[[ EXTRACTED DATA, beginning ]]

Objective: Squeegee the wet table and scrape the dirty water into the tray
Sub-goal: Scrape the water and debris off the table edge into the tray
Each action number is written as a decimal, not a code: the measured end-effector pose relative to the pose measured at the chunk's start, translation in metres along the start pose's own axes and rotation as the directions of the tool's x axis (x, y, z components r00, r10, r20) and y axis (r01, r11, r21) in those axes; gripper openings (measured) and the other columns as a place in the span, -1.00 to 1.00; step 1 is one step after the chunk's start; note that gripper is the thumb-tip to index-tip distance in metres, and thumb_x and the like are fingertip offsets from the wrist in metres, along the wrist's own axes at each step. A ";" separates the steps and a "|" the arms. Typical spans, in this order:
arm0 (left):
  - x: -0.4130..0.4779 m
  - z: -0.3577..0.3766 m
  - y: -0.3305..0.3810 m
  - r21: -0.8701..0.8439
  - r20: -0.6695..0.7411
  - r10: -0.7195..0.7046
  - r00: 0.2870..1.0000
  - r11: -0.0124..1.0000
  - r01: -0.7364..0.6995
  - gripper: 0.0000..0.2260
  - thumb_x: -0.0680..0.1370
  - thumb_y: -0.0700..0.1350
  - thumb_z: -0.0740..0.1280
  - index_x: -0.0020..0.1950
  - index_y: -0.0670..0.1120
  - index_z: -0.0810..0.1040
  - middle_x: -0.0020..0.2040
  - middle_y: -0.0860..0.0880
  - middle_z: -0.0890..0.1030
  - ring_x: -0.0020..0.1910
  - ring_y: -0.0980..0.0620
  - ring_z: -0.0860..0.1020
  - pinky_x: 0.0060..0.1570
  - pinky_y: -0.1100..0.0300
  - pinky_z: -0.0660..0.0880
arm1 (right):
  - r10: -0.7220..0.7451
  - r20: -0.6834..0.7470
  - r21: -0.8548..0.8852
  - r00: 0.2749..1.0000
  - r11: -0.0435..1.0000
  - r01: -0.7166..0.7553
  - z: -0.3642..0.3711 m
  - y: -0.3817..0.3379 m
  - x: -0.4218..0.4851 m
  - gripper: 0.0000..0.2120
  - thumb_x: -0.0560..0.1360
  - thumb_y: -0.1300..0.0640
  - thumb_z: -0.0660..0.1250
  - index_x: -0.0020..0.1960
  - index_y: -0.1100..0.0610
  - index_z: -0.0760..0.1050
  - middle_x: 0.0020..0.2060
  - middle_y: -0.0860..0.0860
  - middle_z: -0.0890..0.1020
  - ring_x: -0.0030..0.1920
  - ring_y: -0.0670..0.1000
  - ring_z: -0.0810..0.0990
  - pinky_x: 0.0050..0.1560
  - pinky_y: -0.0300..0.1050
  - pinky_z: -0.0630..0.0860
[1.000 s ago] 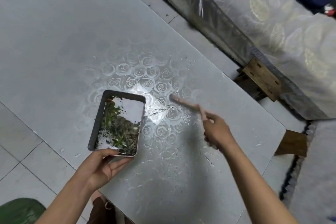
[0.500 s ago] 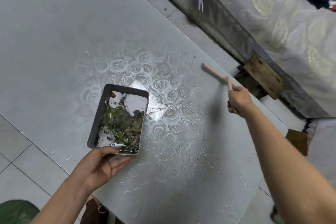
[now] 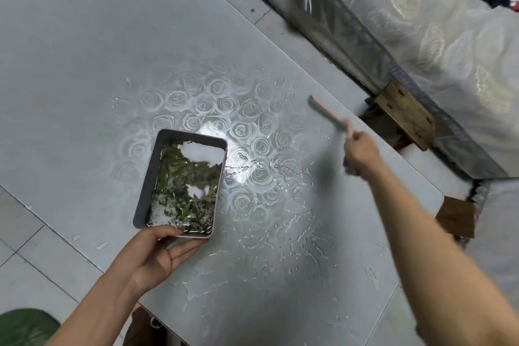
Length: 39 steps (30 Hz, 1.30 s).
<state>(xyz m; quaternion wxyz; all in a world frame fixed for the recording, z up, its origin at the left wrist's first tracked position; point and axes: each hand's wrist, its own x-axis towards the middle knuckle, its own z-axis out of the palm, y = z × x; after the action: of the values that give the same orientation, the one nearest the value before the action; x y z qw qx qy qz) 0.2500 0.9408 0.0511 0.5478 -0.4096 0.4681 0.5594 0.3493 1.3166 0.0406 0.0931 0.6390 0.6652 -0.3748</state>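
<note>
1. The dark grey rectangular metal tray (image 3: pixel 146 177) with rounded corners and a pale pink lower edge sits at the near left edge of the grey rose-patterned table top (image 3: pixel 98 50).
2. It holds murky water with green scraps and dark grit, and a bright glare on the surface.
3. The left hand (image 3: pixel 160 253) grips the tray's near short end, thumb over the rim and fingers underneath.
4. The right hand (image 3: pixel 361 153) is curled around the handle of the slim pinkish squeegee (image 3: pixel 325 114).
5. The squeegee is motion-blurred, over the table's far right side; whether it touches the table cannot be told.
6. Water beads and streaks (image 3: pixel 303 236) lie between tray and squeegee.
</note>
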 end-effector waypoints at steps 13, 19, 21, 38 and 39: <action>-0.007 -0.005 0.004 0.002 -0.035 -0.043 0.998 0.999 0.043 -0.61 0.36 -0.38 0.18 0.18 -0.24 0.43 0.20 -0.36 0.54 -0.07 -0.33 0.61 -0.17 -0.22 0.53 | -0.032 0.146 0.055 0.989 0.998 0.024 0.007 0.030 -0.116 -0.83 0.60 -0.04 0.08 0.15 -0.12 0.36 -0.39 0.06 0.53 -0.62 -0.02 0.46 -0.63 -0.29 0.30; -0.004 -0.009 0.003 -0.002 -0.021 -0.038 0.999 0.999 0.038 -0.67 0.38 -0.39 0.17 0.12 -0.22 0.44 0.19 -0.37 0.55 -0.06 -0.33 0.61 -0.13 -0.16 0.55 | 0.147 0.012 0.144 0.989 0.978 -0.147 -0.022 0.044 -0.053 -0.59 0.61 0.17 -0.01 0.45 0.11 0.22 -0.41 0.12 0.42 -0.58 0.04 0.37 -0.62 -0.26 0.26; -0.002 -0.010 0.003 -0.001 -0.022 -0.026 0.999 1.000 0.026 -0.64 0.38 -0.39 0.17 0.16 -0.20 0.42 0.17 -0.37 0.56 -0.06 -0.32 0.61 -0.12 -0.15 0.56 | 0.171 0.018 0.128 0.985 0.977 -0.172 0.005 0.053 -0.065 -0.57 0.60 0.18 -0.03 0.46 0.08 0.17 -0.28 0.21 0.50 -0.48 0.09 0.47 -0.56 -0.18 0.37; -0.008 -0.033 -0.003 0.000 0.023 -0.028 0.999 1.000 0.028 -0.77 0.36 -0.40 0.18 -0.02 -0.24 0.48 0.05 -0.31 0.63 -0.13 -0.36 0.63 -0.19 -0.18 0.57 | 0.249 0.036 0.341 0.968 0.907 -0.246 0.007 0.086 -0.110 -0.70 0.60 0.15 0.02 0.30 0.13 0.32 -0.46 0.14 0.41 -0.69 0.01 0.38 -0.54 -0.14 0.45; -0.008 -0.036 -0.003 0.002 0.023 -0.028 0.999 1.000 0.028 -0.79 0.36 -0.40 0.18 -0.05 -0.24 0.48 0.05 -0.32 0.63 -0.12 -0.36 0.63 -0.19 -0.18 0.57 | 0.295 0.035 0.360 0.955 0.887 -0.288 0.008 0.092 -0.106 -0.70 0.60 0.17 0.02 0.30 0.18 0.32 -0.41 0.14 0.40 -0.68 0.02 0.37 -0.55 -0.15 0.45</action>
<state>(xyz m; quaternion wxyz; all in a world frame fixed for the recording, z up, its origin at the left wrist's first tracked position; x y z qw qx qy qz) 0.2518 0.9042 0.0509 0.5615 -0.4090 0.4564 0.5560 0.4493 1.2200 0.0640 0.0222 0.7414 0.4824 -0.4660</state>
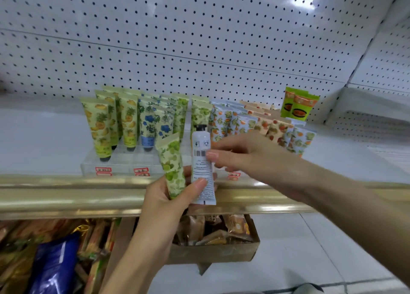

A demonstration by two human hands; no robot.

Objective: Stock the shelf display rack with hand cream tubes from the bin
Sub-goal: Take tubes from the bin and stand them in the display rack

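The left hand (164,202) holds two tubes in front of the shelf's gold rail (66,196), its fingers (197,183) curled round both: a green-print tube (173,167) tilted left, and a white tube (200,160) upright, black cap up, barcode facing the camera. The right hand (250,156) reaches in from the right. Its thumb touches the white tube's right edge by the barcode, but I cannot tell whether its fingers grasp the tube or lie loose behind it. On the shelf (44,138) a clear rack (124,160) carries rows of patterned tubes (101,129) standing cap-down. Those at the right (277,129) lean. Below the rail sits a box (213,251) of packets.
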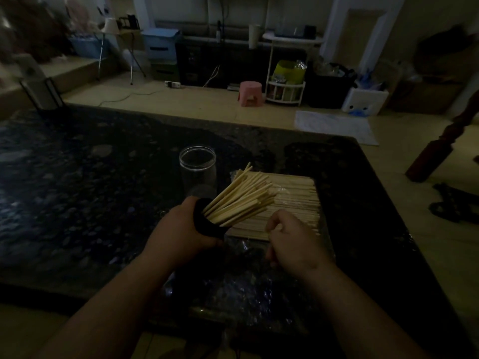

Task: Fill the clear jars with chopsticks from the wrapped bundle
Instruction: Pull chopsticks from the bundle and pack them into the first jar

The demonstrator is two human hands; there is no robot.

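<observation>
1. on my feed, the left hand (178,229) gripped the tilted jar (201,221), fingers and thumb wrapped round its wall, which looked dark in the low light. its mouth pointed up and to the right.
2. a sheaf of chopsticks (241,200) stood in the tilted jar and fanned out of its mouth, the tips reaching over the near left corner of the wrapped bundle (295,195).
3. the wrapped bundle lay flat on the black speckled table (77,177), just right of the left hand. its sticks ran side by side, and the opened plastic wrap (246,246) spread out under its near edge.
4. the right hand (293,242) sat at the near edge of the bundle with its fingers curled inward. i could not tell whether they pinched any stick, because the knuckles hid the fingertips.
5. an empty clear jar (198,167) stood upright on the table behind the tilted jar, just left of the bundle's far corner, and touched neither hand.
6. beyond the table i saw, on the tan floor, a pink stool (250,93), a white shelf trolley (285,92) just to its right, a power strip (173,84) with its cord, and a pale mat (334,125) near the table's far right corner.
7. a blue storage box (160,44) sat against the back wall, well apart from the table.
</observation>
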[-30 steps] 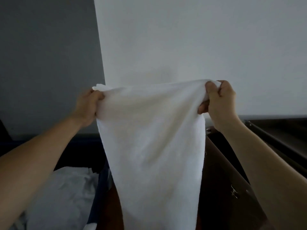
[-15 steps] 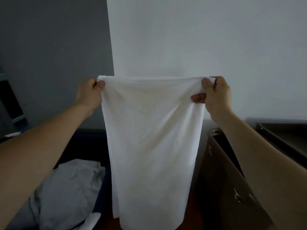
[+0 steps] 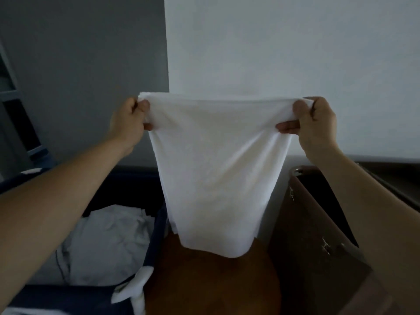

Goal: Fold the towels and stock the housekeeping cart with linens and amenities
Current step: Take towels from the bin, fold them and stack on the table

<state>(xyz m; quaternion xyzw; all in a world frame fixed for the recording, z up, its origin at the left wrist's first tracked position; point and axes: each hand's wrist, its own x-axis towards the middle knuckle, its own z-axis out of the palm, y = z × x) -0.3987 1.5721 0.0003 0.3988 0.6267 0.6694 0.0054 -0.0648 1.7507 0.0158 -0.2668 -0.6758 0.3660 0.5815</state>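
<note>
The left hand (image 3: 127, 123) and right hand (image 3: 316, 126) each pinched a top corner of the white towel (image 3: 216, 173) in curled fingers (image 3: 287, 128), and it hung limp, seemingly soft and light, just left of the brown bin (image 3: 318, 223), best held by those corners.

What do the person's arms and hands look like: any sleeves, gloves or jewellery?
Both are bare. The left hand and right hand wear no gloves, and no ring shows. The left forearm and right forearm show no sleeve, watch or bracelet up to the frame edge.
</note>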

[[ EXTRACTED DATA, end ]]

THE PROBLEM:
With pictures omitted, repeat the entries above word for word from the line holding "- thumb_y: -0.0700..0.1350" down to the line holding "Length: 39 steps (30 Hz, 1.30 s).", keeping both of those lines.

RESULT OF THIS TASK:
  - thumb_y: -0.0700..0.1350
  - thumb_z: -0.0740..0.1280
  - index_x: -0.0020..0.1950
  - index_y: -0.0670..0.1120
  - index_z: -0.0810..0.1040
  - middle_x: -0.0020..0.2040
  - middle_y: -0.0860..0.0880
  - middle_z: -0.0890..0.1030
  - ring_x: -0.0020..0.1910
  - ring_y: -0.0980..0.0620
  - ring_z: -0.0860..0.1020
  - pinky_x: 0.0060..0.1570
  - pinky_y: -0.1100..0.0300
  - pinky_z: -0.0660..0.0880
arm1 (right):
  - r10: -0.7220..0.7451
  - r20: -0.6834..0.7470
  - r21: -0.8548..0.8852
  - r00: 0.2749..1.0000
  - r11: -0.0435..1.0000
  - r01: -0.7166..0.7553
  - z: -0.3642..0.3711 m
  - y: -0.3817..0.3379 m
  - x: -0.4218..0.4851 m
  - gripper: 0.0000..0.2120
  - thumb_x: -0.0560..0.1360
  - thumb_y: -0.1300..0.0640
  - thumb_z: -0.0660..0.1250
  - index_x: -0.0020..0.1960
  - index_y: -0.1100..0.0610
  - index_z: -0.0760..0.1050
  - middle_x: 0.0020..0.2060
  - middle_y: -0.0860..0.0860
  - middle_z: -0.0890..0.1020
  - ring_x: -0.0030..0.1920
  - ring_y: -0.0670..0.1000
  - ring_z: -0.0810..0.0990
  - pinky_x: 0.0050..0.1560
  - pinky_y: -0.0300..0.1050
  - pinky_z: -0.0630..0.0860
[1.000 s ago] 
[0.500 s ago] 
[now] 
Length: 39 steps (30 Hz, 1.30 s).

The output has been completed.